→ Exercise data:
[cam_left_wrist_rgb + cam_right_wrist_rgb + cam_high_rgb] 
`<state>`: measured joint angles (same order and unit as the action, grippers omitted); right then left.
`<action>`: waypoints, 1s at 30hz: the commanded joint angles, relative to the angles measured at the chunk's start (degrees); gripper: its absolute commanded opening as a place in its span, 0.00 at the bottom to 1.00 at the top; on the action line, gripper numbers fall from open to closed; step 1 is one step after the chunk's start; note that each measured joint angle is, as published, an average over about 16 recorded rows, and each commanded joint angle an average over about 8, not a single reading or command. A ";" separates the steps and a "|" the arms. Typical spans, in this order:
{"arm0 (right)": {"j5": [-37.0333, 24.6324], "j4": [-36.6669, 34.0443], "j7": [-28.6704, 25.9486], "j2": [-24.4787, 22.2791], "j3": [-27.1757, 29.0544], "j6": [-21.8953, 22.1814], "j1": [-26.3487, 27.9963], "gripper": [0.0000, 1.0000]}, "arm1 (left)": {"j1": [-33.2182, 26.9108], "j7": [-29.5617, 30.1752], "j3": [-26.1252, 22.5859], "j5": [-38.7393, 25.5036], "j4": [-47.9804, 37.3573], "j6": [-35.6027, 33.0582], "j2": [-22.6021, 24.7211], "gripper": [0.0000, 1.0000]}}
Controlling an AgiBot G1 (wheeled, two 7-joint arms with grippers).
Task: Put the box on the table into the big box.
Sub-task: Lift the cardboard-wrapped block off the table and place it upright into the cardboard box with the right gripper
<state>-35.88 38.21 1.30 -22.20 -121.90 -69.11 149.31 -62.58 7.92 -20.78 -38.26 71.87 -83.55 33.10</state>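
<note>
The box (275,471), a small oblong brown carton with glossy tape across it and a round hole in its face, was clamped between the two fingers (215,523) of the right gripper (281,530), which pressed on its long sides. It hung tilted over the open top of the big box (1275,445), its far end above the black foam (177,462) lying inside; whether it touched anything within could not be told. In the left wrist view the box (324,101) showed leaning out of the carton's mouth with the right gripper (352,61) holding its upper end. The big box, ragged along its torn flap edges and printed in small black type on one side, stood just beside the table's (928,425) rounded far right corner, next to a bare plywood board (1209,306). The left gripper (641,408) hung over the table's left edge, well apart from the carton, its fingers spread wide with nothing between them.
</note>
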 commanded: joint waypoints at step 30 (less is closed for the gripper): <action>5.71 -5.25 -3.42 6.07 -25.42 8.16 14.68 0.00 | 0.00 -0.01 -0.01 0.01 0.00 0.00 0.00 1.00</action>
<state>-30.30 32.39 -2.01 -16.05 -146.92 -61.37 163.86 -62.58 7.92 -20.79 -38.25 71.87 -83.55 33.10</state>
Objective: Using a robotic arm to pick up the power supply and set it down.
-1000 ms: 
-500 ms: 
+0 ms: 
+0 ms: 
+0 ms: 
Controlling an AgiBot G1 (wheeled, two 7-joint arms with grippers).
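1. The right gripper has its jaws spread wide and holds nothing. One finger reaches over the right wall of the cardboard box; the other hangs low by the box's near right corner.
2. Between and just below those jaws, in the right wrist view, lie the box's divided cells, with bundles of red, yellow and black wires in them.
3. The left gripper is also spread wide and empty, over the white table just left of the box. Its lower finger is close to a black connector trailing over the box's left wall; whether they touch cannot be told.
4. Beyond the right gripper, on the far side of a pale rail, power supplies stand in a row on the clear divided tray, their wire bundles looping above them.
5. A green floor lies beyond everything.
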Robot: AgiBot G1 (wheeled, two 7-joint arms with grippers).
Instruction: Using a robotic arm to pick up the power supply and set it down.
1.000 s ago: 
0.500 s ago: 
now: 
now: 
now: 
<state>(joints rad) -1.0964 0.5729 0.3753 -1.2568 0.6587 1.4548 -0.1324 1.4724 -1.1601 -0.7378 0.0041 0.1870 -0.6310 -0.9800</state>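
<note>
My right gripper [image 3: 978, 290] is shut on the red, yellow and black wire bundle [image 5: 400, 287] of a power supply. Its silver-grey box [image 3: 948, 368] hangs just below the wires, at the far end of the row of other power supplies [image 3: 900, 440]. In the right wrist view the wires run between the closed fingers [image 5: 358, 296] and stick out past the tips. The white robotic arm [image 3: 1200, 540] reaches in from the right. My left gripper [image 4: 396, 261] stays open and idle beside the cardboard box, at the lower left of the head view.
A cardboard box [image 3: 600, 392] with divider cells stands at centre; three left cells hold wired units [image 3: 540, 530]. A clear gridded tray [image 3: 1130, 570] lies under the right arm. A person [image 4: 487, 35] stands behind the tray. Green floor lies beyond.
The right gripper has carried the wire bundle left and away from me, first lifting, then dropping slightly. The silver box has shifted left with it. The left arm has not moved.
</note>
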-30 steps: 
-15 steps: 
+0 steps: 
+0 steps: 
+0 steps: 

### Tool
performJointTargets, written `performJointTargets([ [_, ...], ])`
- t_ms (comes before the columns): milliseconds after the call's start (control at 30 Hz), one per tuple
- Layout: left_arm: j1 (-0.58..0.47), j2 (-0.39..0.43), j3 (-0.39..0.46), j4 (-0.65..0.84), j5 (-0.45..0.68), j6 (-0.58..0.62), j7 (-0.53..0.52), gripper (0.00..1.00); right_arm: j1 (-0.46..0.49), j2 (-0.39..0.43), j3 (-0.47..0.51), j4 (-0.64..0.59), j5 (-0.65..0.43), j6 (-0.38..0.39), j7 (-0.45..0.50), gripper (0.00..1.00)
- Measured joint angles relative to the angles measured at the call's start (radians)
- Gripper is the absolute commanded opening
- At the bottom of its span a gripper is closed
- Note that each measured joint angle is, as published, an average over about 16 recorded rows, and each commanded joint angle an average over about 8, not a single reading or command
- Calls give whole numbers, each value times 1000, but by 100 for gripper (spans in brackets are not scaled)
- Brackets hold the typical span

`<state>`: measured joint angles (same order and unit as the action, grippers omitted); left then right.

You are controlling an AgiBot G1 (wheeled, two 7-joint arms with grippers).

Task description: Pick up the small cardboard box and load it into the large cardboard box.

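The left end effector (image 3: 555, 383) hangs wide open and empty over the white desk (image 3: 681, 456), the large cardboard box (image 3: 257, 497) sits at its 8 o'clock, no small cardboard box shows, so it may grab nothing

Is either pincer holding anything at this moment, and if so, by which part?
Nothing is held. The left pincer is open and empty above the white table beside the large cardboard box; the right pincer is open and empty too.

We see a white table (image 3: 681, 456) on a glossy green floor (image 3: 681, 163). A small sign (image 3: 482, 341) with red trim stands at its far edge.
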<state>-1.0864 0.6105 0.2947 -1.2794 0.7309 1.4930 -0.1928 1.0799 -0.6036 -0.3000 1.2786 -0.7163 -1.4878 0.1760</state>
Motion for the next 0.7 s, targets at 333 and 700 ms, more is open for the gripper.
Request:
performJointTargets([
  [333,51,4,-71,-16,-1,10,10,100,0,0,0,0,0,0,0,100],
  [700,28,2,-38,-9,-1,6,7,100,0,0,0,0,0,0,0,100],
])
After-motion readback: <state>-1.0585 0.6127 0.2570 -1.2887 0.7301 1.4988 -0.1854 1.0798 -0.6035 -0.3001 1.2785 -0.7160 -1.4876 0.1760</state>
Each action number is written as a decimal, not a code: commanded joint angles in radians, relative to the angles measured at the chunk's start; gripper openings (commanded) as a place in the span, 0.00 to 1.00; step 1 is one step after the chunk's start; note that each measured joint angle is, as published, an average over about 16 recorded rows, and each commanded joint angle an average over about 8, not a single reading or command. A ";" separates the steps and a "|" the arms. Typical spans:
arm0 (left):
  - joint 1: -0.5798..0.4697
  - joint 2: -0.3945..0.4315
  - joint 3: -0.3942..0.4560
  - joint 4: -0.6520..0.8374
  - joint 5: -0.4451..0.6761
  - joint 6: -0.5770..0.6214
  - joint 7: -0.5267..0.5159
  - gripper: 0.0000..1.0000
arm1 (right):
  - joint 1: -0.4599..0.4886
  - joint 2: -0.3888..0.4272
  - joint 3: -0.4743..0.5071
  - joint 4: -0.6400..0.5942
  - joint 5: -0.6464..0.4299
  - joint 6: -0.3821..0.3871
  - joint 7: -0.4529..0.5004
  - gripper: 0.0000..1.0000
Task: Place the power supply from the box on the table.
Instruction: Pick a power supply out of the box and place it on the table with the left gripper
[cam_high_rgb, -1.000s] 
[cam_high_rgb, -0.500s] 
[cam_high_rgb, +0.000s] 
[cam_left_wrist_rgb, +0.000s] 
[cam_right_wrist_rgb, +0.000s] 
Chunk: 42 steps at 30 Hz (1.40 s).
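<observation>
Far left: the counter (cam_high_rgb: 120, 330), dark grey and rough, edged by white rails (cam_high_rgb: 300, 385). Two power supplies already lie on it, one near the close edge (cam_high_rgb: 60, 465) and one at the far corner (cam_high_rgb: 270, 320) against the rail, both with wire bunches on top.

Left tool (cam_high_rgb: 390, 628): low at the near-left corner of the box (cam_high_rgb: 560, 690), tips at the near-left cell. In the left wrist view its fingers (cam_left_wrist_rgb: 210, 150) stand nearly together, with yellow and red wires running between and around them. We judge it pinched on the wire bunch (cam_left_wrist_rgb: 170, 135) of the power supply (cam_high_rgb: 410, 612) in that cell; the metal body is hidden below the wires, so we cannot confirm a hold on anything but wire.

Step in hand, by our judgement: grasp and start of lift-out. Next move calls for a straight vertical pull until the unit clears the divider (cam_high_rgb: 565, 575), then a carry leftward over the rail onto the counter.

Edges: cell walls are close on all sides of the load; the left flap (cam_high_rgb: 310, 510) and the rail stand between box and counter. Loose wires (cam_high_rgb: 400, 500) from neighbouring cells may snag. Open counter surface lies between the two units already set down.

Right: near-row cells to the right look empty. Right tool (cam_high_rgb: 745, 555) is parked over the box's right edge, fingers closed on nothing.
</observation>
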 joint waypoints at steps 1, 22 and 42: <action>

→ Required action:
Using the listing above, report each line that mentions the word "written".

→ Answer to the exercise:
performJointTargets, written `performJointTargets([ [_, ...], ])`
Each action number is written as a decimal, not a code: commanded joint angles in radians, relative to the angles measured at the chunk's start; gripper openings (commanded) as a place in the span, 0.00 to 1.00; step 1 is one step after the chunk's start; note that each measured joint angle is, as published, an average over about 16 recorded rows, and each commanded joint angle an average over about 8, not a single reading or command. A ";" separates the steps and a "|" the arms. Typical spans:

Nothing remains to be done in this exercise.